_PROBLEM REQUIREMENTS_
Print every line from the start of the data, and when you reach the line with "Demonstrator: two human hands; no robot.", include it and stop. Pictures are not part of the copy.

_INPUT DATA_
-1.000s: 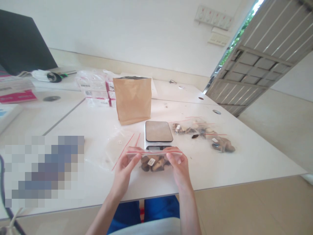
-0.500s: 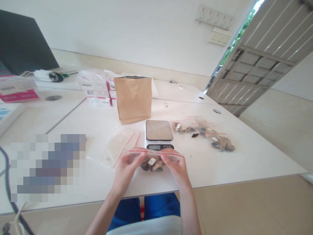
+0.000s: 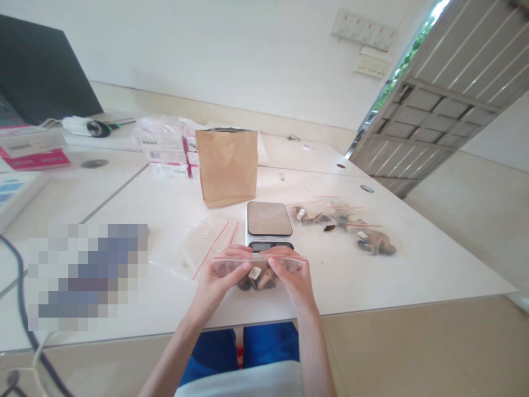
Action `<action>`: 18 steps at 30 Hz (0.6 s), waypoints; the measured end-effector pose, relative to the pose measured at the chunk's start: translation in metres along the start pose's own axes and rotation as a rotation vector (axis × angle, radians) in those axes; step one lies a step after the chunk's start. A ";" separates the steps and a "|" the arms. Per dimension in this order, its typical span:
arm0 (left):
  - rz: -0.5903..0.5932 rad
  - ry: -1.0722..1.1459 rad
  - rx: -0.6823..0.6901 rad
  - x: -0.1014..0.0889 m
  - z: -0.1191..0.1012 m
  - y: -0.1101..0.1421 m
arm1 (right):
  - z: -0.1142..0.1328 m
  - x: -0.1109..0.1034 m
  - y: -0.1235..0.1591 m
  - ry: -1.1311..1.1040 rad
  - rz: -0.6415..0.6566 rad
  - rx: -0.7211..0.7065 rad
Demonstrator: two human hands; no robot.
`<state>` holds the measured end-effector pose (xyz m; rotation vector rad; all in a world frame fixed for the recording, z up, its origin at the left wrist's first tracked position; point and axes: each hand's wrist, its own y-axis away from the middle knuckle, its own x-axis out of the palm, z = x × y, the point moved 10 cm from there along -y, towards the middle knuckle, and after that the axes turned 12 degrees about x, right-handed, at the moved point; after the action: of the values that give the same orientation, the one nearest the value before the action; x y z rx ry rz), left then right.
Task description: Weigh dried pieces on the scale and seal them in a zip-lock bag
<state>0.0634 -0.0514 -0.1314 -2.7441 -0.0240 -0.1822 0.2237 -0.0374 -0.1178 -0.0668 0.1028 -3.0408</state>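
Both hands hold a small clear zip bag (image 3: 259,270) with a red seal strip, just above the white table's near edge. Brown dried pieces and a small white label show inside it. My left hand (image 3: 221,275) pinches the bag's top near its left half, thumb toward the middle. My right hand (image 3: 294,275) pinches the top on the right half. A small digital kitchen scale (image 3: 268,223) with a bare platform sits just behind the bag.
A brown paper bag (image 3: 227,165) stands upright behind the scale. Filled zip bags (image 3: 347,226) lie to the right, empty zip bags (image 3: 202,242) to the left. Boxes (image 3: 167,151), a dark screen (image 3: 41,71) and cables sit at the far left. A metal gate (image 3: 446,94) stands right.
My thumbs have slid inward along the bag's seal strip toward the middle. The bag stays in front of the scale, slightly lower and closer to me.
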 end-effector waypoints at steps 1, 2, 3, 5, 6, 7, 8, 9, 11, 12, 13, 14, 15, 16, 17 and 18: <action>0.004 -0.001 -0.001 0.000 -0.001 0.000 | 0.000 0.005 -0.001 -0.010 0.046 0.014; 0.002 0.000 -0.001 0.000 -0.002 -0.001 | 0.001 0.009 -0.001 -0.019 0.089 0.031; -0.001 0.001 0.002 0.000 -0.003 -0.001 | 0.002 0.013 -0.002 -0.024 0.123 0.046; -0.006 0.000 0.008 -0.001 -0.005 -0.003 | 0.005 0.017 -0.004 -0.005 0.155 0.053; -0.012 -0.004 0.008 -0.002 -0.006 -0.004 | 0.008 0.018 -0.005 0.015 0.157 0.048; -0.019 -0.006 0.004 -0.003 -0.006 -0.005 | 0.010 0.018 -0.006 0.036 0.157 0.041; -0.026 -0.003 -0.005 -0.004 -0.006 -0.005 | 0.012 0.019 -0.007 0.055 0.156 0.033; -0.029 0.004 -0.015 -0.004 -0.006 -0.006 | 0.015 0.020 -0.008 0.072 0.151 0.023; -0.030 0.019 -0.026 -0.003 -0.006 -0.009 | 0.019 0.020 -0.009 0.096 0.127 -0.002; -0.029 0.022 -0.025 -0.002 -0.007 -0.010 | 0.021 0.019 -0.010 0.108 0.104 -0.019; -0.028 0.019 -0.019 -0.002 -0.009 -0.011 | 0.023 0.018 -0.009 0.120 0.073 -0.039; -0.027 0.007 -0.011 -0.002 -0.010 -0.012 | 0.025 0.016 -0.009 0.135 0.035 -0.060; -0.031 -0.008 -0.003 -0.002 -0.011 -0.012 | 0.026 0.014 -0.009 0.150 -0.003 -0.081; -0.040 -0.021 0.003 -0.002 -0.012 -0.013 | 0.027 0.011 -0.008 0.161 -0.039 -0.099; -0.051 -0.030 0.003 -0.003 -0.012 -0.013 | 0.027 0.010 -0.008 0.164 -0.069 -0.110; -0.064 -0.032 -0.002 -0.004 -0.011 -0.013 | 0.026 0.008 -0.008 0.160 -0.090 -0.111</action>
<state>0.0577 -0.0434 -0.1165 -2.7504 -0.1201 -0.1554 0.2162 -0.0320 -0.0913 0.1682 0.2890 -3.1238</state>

_EXERCISE RESPONSE_
-1.000s: 
-0.500s: 
+0.000s: 
Action `<action>`: 18 steps at 30 Hz (0.6 s), waypoints; the measured end-effector pose, relative to the pose measured at the chunk's start: translation in metres along the start pose's own axes and rotation as a rotation vector (axis × angle, radians) in those axes; step one lies a step after the chunk's start. A ";" separates the steps and a "|" the arms. Per dimension in this order, its typical span:
arm0 (left):
  - rz: -0.5903..0.5932 rad
  - ry: -1.0722..1.1459 rad
  - rx: -0.6823..0.6901 rad
  - x: -0.1014..0.0889 m
  - z: -0.1191..0.1012 m
  - y: -0.1101..0.1421 m
arm1 (right):
  - z: -0.1142..0.1328 m
  - x: -0.1109..0.1034 m
  - y: -0.1235..0.1591 m
  - ry: -1.1311..1.1040 rad
  - rz: -0.6415..0.6566 rad
  - rx: -0.7211..0.7065 rad
Demonstrator: two human hands; no robot.

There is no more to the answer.